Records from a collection
━━━━

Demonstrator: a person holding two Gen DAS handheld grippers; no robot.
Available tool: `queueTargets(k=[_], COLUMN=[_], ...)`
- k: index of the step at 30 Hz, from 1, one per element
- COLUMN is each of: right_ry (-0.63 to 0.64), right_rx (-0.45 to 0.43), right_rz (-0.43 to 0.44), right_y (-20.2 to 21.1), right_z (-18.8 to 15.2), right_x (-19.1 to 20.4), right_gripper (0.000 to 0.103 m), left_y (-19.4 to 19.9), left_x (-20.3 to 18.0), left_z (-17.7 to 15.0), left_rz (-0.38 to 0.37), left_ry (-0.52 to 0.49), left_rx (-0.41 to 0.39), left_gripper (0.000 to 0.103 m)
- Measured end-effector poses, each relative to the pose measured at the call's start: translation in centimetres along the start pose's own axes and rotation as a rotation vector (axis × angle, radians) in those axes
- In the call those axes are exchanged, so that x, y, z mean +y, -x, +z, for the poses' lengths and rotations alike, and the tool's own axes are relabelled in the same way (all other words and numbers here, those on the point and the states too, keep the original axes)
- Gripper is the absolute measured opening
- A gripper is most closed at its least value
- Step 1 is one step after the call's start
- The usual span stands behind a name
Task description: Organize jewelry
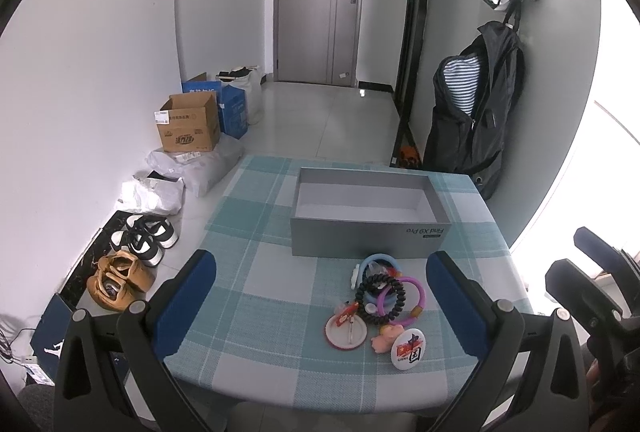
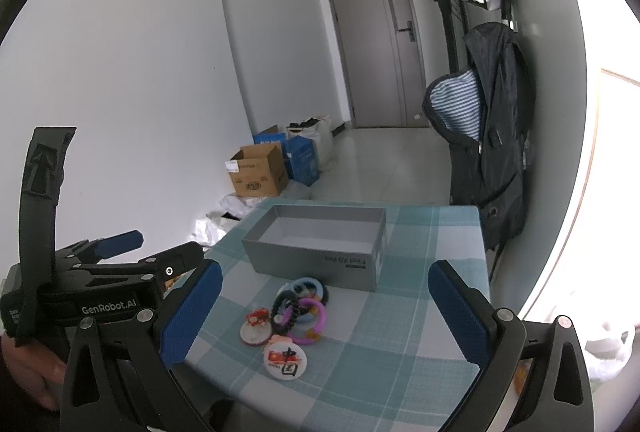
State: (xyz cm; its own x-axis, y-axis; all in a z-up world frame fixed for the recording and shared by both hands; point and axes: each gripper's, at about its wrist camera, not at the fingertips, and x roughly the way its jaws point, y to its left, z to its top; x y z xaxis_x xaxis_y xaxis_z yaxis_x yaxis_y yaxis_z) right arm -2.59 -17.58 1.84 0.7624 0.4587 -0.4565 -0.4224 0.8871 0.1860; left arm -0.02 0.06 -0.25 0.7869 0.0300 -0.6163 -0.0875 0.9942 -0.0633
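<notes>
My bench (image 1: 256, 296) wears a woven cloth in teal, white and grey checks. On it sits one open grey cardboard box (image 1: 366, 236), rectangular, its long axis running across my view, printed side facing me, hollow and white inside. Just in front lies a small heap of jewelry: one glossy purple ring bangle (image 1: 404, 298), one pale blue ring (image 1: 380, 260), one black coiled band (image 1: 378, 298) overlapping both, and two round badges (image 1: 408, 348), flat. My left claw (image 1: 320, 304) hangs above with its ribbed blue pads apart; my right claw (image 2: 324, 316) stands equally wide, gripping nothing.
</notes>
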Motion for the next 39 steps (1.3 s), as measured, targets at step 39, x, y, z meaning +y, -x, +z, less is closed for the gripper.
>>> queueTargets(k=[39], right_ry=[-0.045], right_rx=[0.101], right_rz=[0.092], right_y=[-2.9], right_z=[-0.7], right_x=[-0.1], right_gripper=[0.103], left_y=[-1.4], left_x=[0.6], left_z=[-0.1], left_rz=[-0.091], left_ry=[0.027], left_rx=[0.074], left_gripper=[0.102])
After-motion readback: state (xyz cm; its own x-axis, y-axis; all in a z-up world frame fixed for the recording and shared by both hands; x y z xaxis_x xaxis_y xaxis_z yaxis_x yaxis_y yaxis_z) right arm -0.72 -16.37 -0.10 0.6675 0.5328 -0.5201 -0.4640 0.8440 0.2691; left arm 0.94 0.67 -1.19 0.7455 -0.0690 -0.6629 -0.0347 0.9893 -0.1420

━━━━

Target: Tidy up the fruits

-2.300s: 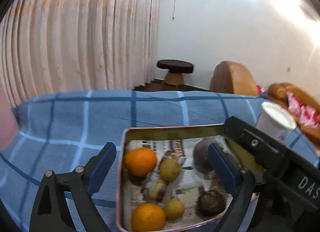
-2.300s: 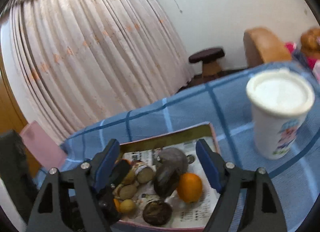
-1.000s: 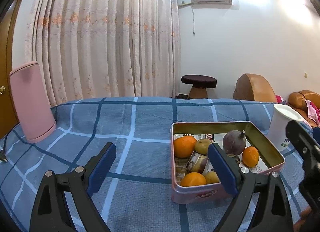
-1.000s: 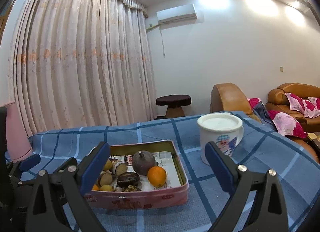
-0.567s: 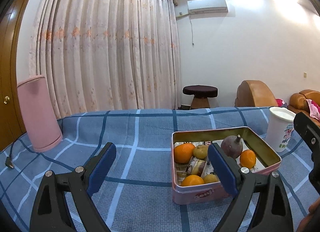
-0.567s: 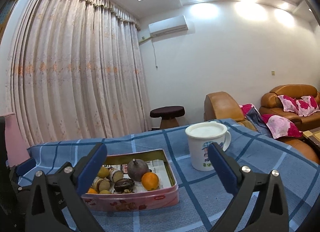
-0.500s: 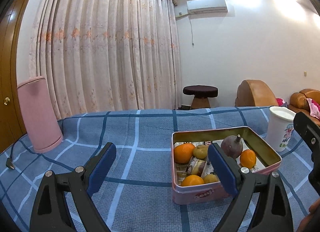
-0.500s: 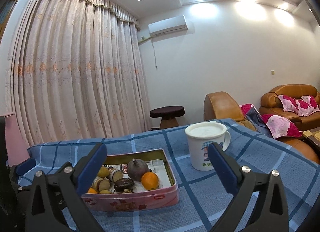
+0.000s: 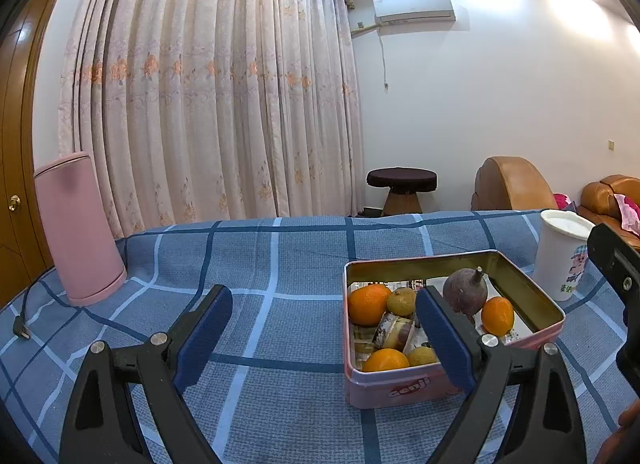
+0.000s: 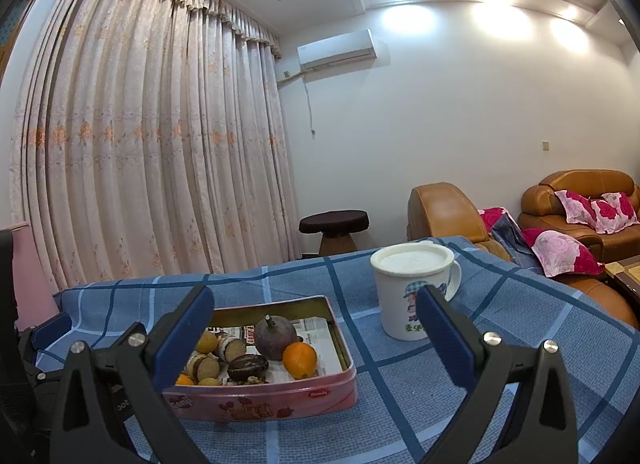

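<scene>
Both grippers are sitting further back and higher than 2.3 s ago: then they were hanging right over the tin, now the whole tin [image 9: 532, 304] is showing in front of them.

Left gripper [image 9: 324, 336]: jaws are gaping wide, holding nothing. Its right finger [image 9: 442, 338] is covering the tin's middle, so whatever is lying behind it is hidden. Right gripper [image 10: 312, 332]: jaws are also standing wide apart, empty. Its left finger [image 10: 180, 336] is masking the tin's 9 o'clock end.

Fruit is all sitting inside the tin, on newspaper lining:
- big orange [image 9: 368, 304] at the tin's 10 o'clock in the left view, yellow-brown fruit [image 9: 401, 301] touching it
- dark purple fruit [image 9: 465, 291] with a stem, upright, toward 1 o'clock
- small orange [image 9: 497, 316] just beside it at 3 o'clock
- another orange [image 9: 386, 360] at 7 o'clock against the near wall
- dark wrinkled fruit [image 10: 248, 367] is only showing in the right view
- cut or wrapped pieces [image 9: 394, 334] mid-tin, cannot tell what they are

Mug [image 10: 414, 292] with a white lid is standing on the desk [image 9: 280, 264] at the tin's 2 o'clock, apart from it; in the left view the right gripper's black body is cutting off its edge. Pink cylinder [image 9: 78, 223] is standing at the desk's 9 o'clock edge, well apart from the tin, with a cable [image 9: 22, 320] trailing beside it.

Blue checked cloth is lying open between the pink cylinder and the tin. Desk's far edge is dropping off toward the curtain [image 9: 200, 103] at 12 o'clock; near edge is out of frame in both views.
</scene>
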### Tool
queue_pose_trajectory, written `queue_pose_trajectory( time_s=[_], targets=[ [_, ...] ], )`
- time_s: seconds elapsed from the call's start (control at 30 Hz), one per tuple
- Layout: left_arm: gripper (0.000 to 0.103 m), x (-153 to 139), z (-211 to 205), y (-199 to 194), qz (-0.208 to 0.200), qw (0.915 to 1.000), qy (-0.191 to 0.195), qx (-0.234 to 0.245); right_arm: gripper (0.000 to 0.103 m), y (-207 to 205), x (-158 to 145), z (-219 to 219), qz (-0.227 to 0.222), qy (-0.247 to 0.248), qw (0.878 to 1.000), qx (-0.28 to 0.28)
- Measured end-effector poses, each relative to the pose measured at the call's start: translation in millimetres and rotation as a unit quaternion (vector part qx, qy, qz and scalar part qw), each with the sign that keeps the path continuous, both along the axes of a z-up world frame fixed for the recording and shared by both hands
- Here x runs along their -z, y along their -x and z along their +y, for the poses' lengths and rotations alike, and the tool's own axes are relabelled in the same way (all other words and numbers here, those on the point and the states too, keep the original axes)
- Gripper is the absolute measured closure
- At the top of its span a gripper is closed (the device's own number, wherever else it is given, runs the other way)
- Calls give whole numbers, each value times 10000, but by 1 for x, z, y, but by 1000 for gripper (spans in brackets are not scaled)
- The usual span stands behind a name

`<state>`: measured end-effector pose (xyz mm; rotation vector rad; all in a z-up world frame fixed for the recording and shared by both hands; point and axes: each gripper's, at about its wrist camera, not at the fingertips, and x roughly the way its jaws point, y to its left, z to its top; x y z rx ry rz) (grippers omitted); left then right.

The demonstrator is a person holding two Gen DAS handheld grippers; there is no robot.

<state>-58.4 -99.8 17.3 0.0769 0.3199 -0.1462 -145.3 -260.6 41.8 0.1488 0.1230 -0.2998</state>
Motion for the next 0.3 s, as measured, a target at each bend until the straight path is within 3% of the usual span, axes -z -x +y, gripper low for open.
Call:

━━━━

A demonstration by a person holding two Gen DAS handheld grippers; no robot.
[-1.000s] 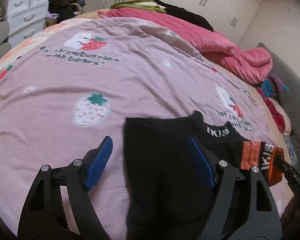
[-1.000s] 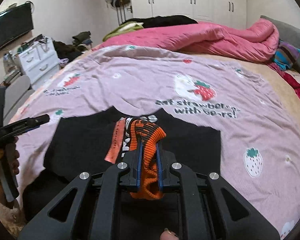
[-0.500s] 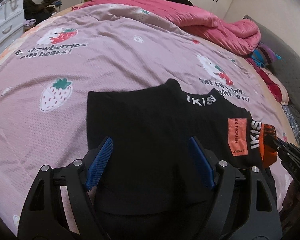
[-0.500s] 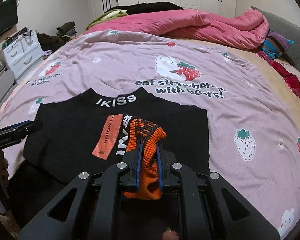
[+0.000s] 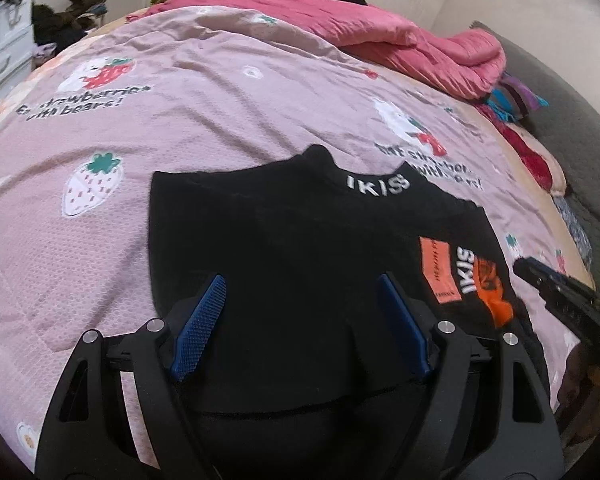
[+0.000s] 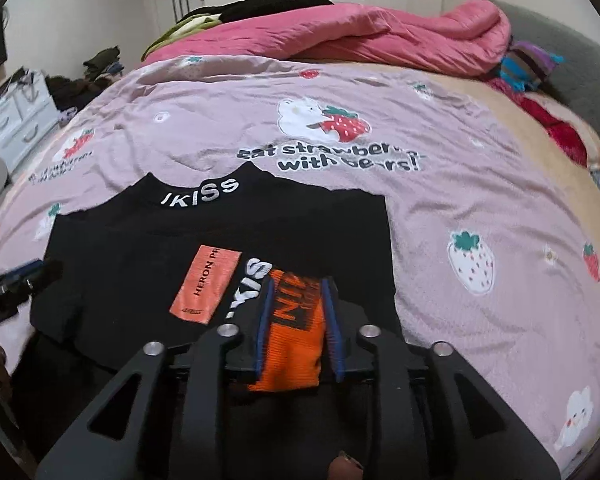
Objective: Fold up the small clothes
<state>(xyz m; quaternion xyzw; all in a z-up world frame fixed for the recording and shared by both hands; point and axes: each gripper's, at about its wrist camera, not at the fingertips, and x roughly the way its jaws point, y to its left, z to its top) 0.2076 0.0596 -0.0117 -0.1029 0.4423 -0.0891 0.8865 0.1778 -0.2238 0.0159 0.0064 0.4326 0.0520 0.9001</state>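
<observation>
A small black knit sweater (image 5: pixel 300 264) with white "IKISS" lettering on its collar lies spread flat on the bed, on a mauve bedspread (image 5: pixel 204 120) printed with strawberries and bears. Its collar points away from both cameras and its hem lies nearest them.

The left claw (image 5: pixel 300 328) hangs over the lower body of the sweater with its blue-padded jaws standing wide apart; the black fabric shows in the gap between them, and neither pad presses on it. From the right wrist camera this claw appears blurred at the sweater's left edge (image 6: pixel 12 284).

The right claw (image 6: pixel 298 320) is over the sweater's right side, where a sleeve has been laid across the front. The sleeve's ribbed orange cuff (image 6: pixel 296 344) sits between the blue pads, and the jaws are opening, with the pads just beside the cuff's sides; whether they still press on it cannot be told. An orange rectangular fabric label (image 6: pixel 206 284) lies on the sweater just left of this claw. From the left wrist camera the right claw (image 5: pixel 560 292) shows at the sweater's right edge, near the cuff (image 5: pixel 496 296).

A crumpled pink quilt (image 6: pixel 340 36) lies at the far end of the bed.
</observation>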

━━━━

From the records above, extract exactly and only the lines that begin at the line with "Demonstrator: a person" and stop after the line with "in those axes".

* **Result for this task**
Demonstrator: a person holding two Gen DAS handheld grippers; no robot.
Available tool: `queueTargets(k=[_], COLUMN=[_], ...)`
- k: index of the step at 30 Hz, from 1, one per element
- COLUMN is each of: right_ry (-0.63 to 0.64), right_rx (-0.45 to 0.43), right_rz (-0.43 to 0.44), right_y (-20.2 to 21.1), right_z (-18.8 to 15.2), right_x (-19.1 to 20.4), right_gripper (0.000 to 0.103 m), left_y (-19.4 to 19.9), left_x (-20.3 to 18.0), left_z (-17.7 to 15.0), left_rz (-0.38 to 0.37), left_ry (-0.52 to 0.49), left_rx (-0.41 to 0.39), left_gripper (0.000 to 0.103 m)
- Measured end-effector poses, each relative to the pose measured at the call's start: translation in centimetres along the start pose's own axes and rotation as a rotation vector (axis × angle, radians) in those axes

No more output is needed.